◆ **Aim of the exercise**: Because the lines must stay identical, write out the data without changing anything.

(Collected data)

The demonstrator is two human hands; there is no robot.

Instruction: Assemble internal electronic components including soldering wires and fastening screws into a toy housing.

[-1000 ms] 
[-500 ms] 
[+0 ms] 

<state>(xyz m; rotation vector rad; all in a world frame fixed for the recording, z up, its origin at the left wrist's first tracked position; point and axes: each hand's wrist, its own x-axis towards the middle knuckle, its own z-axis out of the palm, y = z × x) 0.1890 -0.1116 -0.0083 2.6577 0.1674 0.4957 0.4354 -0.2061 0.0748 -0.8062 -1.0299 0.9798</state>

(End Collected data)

◆ **Problem solution**:
The demonstrator is two human hands; there is no robot.

Instruction: Assemble internal electronic components including soldering wires and fastening screws into a toy housing.

[-1000 ms] 
[-500 ms] 
[+0 ms] 

<state>(xyz m; rotation vector rad; all in a world frame fixed for the recording, z up, its origin at the left wrist's first tracked position; point and axes: each hand's wrist, its own x-axis towards the middle knuckle, its own z-axis out of the palm, y = z × x) 0.1890 -0.1116 -0.0083 2.6577 0.1674 0.4957 0.4354 -0.2061 0.0748 -0.8062 -1.0299 0.9798</state>

No further response is required.